**EXERCISE REQUIREMENTS:** Reproduce all the data, character for character.

**AVAILABLE DATA:**
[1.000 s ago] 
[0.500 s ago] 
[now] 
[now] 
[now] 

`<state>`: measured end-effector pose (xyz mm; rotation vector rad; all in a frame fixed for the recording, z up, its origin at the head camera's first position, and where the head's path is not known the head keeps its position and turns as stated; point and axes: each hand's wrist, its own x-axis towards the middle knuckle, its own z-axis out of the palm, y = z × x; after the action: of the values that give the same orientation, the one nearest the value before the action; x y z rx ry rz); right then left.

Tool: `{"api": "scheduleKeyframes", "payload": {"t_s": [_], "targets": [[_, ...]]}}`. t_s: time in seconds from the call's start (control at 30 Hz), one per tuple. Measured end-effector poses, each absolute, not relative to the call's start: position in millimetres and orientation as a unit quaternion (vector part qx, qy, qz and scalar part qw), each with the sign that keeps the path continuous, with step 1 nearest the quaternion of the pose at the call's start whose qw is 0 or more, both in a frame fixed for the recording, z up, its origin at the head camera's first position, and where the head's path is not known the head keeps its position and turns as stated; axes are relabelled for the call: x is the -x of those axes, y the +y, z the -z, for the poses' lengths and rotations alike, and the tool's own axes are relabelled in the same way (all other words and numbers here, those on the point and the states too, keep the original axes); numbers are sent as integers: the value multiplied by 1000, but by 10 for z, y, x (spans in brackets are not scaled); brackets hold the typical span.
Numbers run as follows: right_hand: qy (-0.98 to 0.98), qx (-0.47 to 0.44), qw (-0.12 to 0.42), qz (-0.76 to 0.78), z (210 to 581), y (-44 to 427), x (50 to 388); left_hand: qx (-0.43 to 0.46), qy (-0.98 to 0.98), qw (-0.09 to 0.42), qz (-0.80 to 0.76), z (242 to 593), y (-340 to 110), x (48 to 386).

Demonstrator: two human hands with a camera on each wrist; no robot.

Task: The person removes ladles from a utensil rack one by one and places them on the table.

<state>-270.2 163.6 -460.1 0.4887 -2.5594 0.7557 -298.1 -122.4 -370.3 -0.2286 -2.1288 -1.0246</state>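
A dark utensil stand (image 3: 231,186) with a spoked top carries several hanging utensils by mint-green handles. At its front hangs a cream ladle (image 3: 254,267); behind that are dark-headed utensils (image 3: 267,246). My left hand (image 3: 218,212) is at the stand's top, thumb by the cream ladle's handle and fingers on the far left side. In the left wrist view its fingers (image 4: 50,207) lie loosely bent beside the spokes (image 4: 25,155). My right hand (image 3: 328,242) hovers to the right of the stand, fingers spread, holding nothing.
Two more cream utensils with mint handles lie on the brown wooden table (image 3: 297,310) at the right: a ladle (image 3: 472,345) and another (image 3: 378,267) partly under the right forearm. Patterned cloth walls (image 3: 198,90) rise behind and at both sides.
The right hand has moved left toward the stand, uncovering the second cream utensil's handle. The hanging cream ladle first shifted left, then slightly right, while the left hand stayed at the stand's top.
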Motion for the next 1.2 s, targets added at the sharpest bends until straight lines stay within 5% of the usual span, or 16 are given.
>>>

**SOLUTION TO THE EXERCISE:**
[1.000 s ago] 
[0.500 s ago] 
[now] 
[now] 
[now] 

`<state>`: measured end-effector pose (xyz mm; rotation vector rad; all in a frame fixed for the recording, z up, its origin at the head camera's first position, and where the head's path is not known the head keeps its position and turns as stated; point and axes: each hand's wrist, its own x-axis towards the middle knuckle, its own z-axis out of the palm, y = z × x; after the action: of the values that give the same orientation, the one nearest the value before the action; x y z rx ry rz); right then left.

Tool: `{"api": "scheduleKeyframes", "payload": {"t_s": [_], "targets": [[_, ...]]}}`. t_s: time in seconds from the call's start (control at 30 Hz), one per tuple. Measured end-effector poses, each absolute, not relative to the call's start: position in millimetres and orientation as a unit quaternion (vector part qx, qy, qz and scalar part qw), each with the sign that keeps the path continuous, with step 1 nearest the quaternion of the pose at the call's start whose qw is 0 or more, both in a frame fixed for the recording, z up, its origin at the head camera's first position, and where the head's path is not known the head keeps its position and turns as stated; axes are relabelled for the call: x is the -x of those axes, y the +y, z the -z, for the poses' lengths and rotations alike, and the tool's own axes are relabelled in the same way (all other words and numbers here, those on the point and the states too, keep the original axes); numbers are sent as integers: the value multiplied by 1000, but by 10 for z, y, x (spans in brackets are not scaled); brackets hold the typical span.
Numbers run as follows: right_hand: qy (-0.98 to 0.98), qx (-0.47 to 0.44), qw (-0.12 to 0.42), qz (-0.76 to 0.78), z (210 to 581), y (-44 to 427), x (50 to 388); left_hand: qx (-0.43 to 0.46), qy (-0.98 to 0.98), qw (-0.09 to 0.42), qz (-0.80 to 0.76), z (242 to 593), y (-340 to 110), x (48 to 386).

Demonstrator: two human hands with a camera on each wrist; no robot.

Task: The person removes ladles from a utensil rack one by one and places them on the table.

<state>-270.2 163.6 -460.1 0.4887 -2.5594 0.7557 -298.1 -122.4 -370.3 -0.2286 -2.1288 -1.0246</state>
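A dark utensil stand (image 3: 231,186) with a spoked top carries several hanging utensils by mint-green handles. At its front hangs a cream ladle (image 3: 254,267); behind that are dark-headed utensils (image 3: 267,246). My left hand (image 3: 218,212) is at the stand's top, thumb by the cream ladle's handle and fingers on the far left side. In the left wrist view its fingers (image 4: 50,207) lie loosely bent beside the spokes (image 4: 25,155). My right hand (image 3: 328,242) hovers to the right of the stand, fingers spread, holding nothing.
Two more cream utensils with mint handles lie on the brown wooden table (image 3: 297,310) at the right: a ladle (image 3: 472,345) and another (image 3: 378,267) partly under the right forearm. Patterned cloth walls (image 3: 198,90) rise behind and at both sides.
The right hand has moved left toward the stand, uncovering the second cream utensil's handle. The hanging cream ladle first shifted left, then slightly right, while the left hand stayed at the stand's top.
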Motion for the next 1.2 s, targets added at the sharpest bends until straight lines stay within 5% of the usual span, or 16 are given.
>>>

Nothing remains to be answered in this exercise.